Ryan remembers his thoughts in the book:

“I was so tired of the Jets carrying around this stigma that we’re just a group of thugs. I had worked long and hard since my first day on the job to improve what people thought of the Jets. I wasn’t going to let the carelessness of a few guys ruin it, and I made sure they knew that.”

Under previous head coach Eric Mangini, three Jets players were arrested in as many years. Ryan’s claims of trying to clean up the image of the Jets is true as Edwards represents the only arrest during his tenure as head coach.

But while he writes about the Edwards situation and “the carelessness of a few guys,” Ryan doesn’t talk about his own personal carelessness. A couple weeks after the Alosi tripping incident once again smeared the Jets, a video of a woman who resembled and is reported to be his wife Michelle appeared on the Internet. In what can best be described as a foot-fetish video, Ryan, who never appears on camera but whose alleged voice and hand are heard and seen, engages in risqué banter about feet.
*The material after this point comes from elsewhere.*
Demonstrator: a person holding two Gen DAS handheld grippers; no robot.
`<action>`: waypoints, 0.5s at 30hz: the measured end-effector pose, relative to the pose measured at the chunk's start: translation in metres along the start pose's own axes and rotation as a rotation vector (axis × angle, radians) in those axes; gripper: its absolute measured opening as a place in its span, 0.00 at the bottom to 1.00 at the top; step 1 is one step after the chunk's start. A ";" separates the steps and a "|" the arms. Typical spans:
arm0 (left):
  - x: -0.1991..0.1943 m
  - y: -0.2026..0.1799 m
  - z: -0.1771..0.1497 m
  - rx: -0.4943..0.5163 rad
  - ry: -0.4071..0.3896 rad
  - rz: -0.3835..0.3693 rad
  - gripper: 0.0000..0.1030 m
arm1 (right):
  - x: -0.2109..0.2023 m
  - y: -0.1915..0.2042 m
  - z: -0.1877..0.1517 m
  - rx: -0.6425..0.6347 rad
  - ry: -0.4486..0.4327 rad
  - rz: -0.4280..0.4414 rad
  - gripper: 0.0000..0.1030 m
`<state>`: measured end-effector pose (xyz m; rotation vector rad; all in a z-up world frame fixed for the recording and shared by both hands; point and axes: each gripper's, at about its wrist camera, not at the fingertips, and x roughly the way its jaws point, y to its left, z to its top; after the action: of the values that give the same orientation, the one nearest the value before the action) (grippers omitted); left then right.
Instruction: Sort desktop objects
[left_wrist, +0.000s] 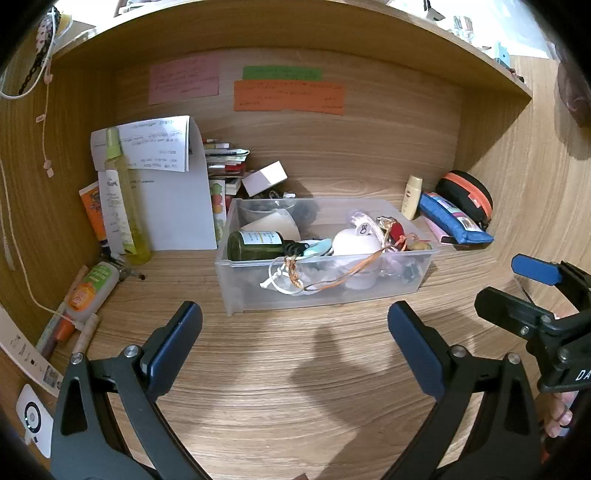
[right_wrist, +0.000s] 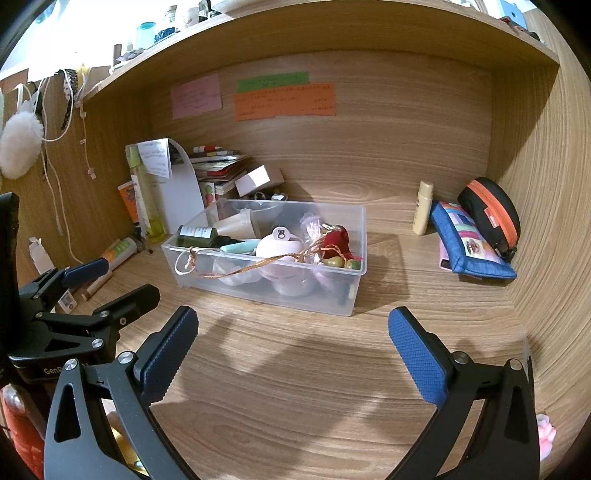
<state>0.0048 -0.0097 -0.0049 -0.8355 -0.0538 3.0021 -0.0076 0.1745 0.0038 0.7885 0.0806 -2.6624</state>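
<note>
A clear plastic bin (left_wrist: 236, 288) (right_wrist: 356, 291) stands mid-desk, filled with a dark green bottle (left_wrist: 255, 245) (right_wrist: 195, 234), a paper cup (left_wrist: 275, 223), a white round case (left_wrist: 354, 242) (right_wrist: 279, 245), a red pouch (right_wrist: 338, 240) and braided cords (left_wrist: 332, 282) (right_wrist: 236, 271) draped over its rim. My left gripper (left_wrist: 295, 332) hovers open in front of the bin, nothing between its fingers. To the bin's front right, my right gripper (right_wrist: 293, 338) is open and empty too. Each gripper shows at the edge of the other's view: the right gripper (left_wrist: 517, 284), the left gripper (right_wrist: 114, 284).
Against the left wall stand a yellow-green spray bottle (left_wrist: 123, 206) (right_wrist: 147, 206), an orange tube (left_wrist: 94, 212), white paper sheets (left_wrist: 177, 206), stacked books (left_wrist: 225, 158) and a lying orange-label bottle (left_wrist: 90, 291). At the right sit a cream bottle (left_wrist: 413, 197) (right_wrist: 424, 208), a blue pouch (left_wrist: 452, 219) (right_wrist: 467, 243) and a black-orange case (left_wrist: 467, 194) (right_wrist: 491, 210).
</note>
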 end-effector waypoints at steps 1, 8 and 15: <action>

The woman in the video appears barefoot and her feet cozy up to the camera throughout the brief footage leaked.

Ryan repeatedly said it was a “personal issue” in the news conference after the video went viral, and he touched on the issue in cursory fashion and just once in the book:

“Like I said at the time, this is a personal issue, so I’m not going to talk a lot about it. Unfortunately, this thing got out and it’s everywhere. All I’ll say is my wife and I have a great marriage and we love each other very much.”

Ryan’s choice of “Unfortunately, this thing got out” is the closest admission on his part to being involved in the home video. There is plenty of insight in “Play Like You Mean It” for Jets fans and haters alike, in particular the moving parts on his father Buddy Ryan’s impact on the field and off of it, that makes the book a compelling read.